_Assignment_
Your answer must be the full set of records, repeated exactly.

(Record extracts)

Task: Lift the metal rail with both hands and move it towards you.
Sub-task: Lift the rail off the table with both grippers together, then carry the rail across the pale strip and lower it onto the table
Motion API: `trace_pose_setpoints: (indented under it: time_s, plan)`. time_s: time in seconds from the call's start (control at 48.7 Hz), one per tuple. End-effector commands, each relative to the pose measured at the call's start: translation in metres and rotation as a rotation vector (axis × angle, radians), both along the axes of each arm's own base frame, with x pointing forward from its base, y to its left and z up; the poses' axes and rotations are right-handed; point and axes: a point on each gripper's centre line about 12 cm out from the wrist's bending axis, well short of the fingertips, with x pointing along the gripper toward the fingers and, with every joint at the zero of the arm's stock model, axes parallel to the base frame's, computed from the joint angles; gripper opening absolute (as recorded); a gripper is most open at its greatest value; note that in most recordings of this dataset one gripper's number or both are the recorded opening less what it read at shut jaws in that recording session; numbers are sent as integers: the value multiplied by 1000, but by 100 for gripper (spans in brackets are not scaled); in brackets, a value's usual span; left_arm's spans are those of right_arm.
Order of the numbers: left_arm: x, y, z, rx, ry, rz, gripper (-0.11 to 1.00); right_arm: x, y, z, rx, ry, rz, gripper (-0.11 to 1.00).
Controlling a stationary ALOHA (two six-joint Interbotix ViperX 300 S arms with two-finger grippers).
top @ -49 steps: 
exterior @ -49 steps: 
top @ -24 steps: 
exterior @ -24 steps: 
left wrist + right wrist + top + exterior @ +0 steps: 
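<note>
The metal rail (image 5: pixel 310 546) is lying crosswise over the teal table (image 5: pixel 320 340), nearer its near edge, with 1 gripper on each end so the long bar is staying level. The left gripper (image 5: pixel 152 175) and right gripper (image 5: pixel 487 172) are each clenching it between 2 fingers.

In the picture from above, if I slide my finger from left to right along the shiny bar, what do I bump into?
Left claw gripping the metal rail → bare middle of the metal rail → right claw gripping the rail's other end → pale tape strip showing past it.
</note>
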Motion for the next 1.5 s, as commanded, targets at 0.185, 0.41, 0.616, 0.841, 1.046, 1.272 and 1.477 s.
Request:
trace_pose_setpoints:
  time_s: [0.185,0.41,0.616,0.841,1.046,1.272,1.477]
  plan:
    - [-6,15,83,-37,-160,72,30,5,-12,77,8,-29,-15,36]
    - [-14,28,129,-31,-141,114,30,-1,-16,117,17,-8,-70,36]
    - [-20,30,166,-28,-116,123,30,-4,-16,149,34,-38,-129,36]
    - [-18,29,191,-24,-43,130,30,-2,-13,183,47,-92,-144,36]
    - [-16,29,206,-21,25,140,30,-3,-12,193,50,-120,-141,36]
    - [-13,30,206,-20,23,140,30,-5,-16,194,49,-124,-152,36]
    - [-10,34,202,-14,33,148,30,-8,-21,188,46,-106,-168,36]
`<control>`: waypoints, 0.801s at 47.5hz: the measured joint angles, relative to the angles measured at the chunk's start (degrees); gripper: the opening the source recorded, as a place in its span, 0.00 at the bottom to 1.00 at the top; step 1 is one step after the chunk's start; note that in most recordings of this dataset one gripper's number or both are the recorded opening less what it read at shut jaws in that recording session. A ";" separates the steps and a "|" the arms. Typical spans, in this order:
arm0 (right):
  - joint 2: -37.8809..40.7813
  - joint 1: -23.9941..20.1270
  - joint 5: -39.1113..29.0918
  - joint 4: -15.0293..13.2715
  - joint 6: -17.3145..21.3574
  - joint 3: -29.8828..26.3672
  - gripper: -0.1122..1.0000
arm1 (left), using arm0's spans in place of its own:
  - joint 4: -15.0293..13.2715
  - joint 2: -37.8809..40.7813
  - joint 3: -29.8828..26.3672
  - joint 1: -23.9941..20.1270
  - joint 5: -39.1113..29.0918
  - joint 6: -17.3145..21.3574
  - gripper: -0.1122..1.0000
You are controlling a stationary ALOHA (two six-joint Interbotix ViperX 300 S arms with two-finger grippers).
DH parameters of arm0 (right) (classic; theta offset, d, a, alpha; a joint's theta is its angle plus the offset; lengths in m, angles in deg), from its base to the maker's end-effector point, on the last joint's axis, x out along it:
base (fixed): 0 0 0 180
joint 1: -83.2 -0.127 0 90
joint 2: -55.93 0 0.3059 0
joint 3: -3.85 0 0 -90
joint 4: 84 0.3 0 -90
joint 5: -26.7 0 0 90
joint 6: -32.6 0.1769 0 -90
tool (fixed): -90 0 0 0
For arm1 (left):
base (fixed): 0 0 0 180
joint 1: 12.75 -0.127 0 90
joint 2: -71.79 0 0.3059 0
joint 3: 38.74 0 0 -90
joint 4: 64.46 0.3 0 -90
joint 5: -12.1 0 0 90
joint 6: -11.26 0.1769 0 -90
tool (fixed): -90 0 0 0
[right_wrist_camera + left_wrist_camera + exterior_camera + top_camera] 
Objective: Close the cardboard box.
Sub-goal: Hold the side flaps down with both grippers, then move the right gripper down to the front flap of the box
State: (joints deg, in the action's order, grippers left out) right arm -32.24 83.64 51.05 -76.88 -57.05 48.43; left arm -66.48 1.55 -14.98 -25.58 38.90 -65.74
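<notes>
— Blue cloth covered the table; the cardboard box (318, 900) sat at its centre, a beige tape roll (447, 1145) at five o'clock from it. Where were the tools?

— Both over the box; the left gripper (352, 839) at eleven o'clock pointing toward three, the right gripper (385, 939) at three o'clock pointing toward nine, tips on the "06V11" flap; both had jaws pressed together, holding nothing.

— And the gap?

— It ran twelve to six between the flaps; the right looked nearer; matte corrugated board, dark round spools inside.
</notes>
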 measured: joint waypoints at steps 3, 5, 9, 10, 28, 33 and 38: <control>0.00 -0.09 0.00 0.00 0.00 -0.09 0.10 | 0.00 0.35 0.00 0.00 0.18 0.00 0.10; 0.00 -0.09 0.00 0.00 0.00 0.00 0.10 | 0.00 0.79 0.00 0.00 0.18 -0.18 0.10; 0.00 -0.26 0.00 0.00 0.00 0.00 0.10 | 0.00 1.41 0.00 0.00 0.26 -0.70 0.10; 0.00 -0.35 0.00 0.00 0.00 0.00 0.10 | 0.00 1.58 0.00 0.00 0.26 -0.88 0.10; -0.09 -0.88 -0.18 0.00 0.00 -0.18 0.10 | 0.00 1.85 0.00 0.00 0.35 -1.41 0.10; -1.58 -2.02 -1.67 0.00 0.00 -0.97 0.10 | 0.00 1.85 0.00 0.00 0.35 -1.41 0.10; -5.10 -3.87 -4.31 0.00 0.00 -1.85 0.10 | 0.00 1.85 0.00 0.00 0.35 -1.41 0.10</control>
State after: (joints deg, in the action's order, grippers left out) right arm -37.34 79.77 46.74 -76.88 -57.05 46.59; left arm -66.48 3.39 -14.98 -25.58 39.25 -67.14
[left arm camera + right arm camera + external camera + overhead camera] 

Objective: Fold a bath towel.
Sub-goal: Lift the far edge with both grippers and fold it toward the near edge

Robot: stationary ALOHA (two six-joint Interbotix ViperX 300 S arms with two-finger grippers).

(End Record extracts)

_Reply to the exercise_
Task: Lift the metal rail with both hands and move it towards you.
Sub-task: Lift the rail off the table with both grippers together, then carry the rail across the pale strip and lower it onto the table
Motion API: `trace_pose_setpoints: (indented under it: time_s, plan)`. time_s: time in seconds from the call's start (control at 48.7 Hz), one per tuple. End-effector commands, each relative to the pose measured at the call's start: translation in metres and rotation as a rotation vector (axis × angle, radians), both along the axes of each arm's own base frame, with x pointing forward from its base, y to its left and z up; the poses' axes and rotations are right-handed; point and axes: a point on each gripper's centre line about 12 cm out from the wrist's bending axis, well short of the fingertips, with x pointing along the gripper toward the fingers and, with every joint at the zero of the arm's stock model, axes parallel to the base frame's, computed from the joint angles; gripper opening absolute (as recorded); a gripper is most open at its greatest value; note that in most recordings of this dataset one gripper's number or both are the recorded opening less what it read at shut jaws in that recording session; numbers are sent as integers: the value multiplied by 1000, but by 100 for gripper (spans in brackets are not scaled); in brackets, a value's usual span; left_arm's spans are those of right_arm.
Order of the numbers: left_arm: x, y, z, rx, ry, rz, gripper (-0.11 to 1.00); right_arm: x, y, z, rx, ry, rz, gripper (-0.11 to 1.00).
Controlling a stationary ALOHA (two six-joint Interbotix ViperX 300 S arms with two-finger grippers).
top @ -49 steps: 
exterior @ -49 steps: 
top @ -24 steps: 
exterior @ -24 steps: 
left wrist + right wrist + top + exterior @ +0 steps: 
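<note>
The metal rail (image 5: pixel 310 546) is lying crosswise over the teal table (image 5: pixel 320 340), nearer its near edge, with 1 gripper on each end so the long bar is staying level. The left gripper (image 5: pixel 152 175) and right gripper (image 5: pixel 487 172) are each clenching it between 2 fingers.

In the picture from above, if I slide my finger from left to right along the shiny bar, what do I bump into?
Left claw gripping the metal rail → bare middle of the metal rail → right claw gripping the rail's other end → pale tape strip showing past it.
</note>
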Motion for the next 1.5 s, as commanded, targets at 0.185, 0.41, 0.616, 0.841, 1.046, 1.272 and 1.477 s.
Request:
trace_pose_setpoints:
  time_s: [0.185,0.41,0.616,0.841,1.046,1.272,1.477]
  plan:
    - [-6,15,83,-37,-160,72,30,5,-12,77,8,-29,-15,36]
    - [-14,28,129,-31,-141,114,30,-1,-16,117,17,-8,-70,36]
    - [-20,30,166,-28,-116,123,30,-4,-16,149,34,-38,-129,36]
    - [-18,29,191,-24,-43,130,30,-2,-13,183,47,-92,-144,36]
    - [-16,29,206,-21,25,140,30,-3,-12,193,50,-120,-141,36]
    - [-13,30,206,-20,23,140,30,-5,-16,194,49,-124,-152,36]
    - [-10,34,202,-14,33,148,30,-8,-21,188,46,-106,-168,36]
`<control>`: waypoints, 0.801s at 47.5hz: the measured joint angles, relative to the angles measured at the chunk's start (degrees); gripper: the opening the source recorded, as a place in its span, 0.00 at the bottom to 1.00 at the top; step 1 is one step after the chunk's start; note that in most recordings of this dataset one gripper's number or both are the recorded opening less what it read at shut jaws in that recording session. A ";" separates the steps and a "|" the arms. Typical spans, in this order:
arm0 (right):
  - joint 2: -37.8809..40.7813
  - joint 1: -23.9941..20.1270
  - joint 5: -39.1113..29.0918
  - joint 4: -15.0293..13.2715
  - joint 6: -17.3145..21.3574
  - joint 3: -29.8828..26.3672
  - gripper: -0.1122..1.0000
arm1 (left), using arm0's spans in place of its own:
  - joint 4: -15.0293..13.2715
  - joint 2: -37.8809..40.7813
  - joint 3: -29.8828..26.3672
  - joint 1: -23.9941..20.1270
  - joint 5: -39.1113..29.0918
  - joint 6: -17.3145..21.3574
  - gripper: -0.1122..1.0000
You are controlling a stationary ALOHA (two six-joint Interbotix ViperX 300 S arms with two-finger grippers).
DH parameters of arm0 (right) (classic; theta offset, d, a, alpha; a joint's theta is its angle plus the offset; lengths in m, angles in deg), from its base to the maker's end-effector point, on the last joint's axis, x out along it:
base (fixed): 0 0 0 180
joint 1: -83.2 -0.127 0 90
joint 2: -55.93 0 0.3059 0
joint 3: -3.85 0 0 -90
joint 4: 84 0.3 0 -90
joint 5: -26.7 0 0 90
joint 6: -32.6 0.1769 0 -90
tool (fixed): -90 0 0 0
For arm1 (left):
base (fixed): 0 0 0 180
joint 1: 12.75 -0.127 0 90
joint 2: -71.79 0 0.3059 0
joint 3: 38.74 0 0 -90
joint 4: 64.46 0.3 0 -90
joint 5: -12.1 0 0 90
joint 6: -11.26 0.1769 0 -90
tool (fixed): -90 0 0 0
[right_wrist_camera + left_wrist_camera + exterior_camera + top_camera] 
Objective: Close the cardboard box.
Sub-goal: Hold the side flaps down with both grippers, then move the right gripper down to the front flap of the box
State: (joints deg, in the action's order, grippers left out) right arm -32.24 83.64 51.05 -76.88 -57.05 48.43; left arm -66.48 1.55 -14.98 -25.58 38.90 -65.74
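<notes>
— Blue cloth covered the table; the cardboard box (318, 900) sat at its centre, a beige tape roll (447, 1145) at five o'clock from it. Where were the tools?

— Both over the box; the left gripper (352, 839) at eleven o'clock pointing toward three, the right gripper (385, 939) at three o'clock pointing toward nine, tips on the "06V11" flap; both had jaws pressed together, holding nothing.

— And the gap?

— It ran twelve to six between the flaps; the right looked nearer; matte corrugated board, dark round spools inside.
</notes>
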 measured: joint waypoints at steps 3, 5, 9, 10, 28, 33 and 38: <control>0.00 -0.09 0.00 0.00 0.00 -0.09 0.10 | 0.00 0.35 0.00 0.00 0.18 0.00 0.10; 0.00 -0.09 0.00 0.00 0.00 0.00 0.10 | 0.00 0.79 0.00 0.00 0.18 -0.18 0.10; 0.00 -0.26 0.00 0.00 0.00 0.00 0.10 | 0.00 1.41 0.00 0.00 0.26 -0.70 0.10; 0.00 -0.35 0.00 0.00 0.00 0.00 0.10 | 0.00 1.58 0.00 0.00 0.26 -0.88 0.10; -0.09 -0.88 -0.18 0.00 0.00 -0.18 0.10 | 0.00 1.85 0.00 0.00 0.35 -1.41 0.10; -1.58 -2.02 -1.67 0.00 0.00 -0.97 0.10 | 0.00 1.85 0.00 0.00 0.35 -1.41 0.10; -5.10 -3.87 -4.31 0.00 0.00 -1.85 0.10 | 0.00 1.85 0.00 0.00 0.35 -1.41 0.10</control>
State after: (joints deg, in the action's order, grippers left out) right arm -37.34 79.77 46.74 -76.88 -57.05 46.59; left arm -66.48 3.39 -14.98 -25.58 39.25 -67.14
[left arm camera + right arm camera + external camera + overhead camera] 

Objective: Fold a bath towel.
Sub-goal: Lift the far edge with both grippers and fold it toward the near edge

Robot: stationary ALOHA (two six-joint Interbotix ViperX 300 S arms with two-finger grippers).

This response contains the complete answer.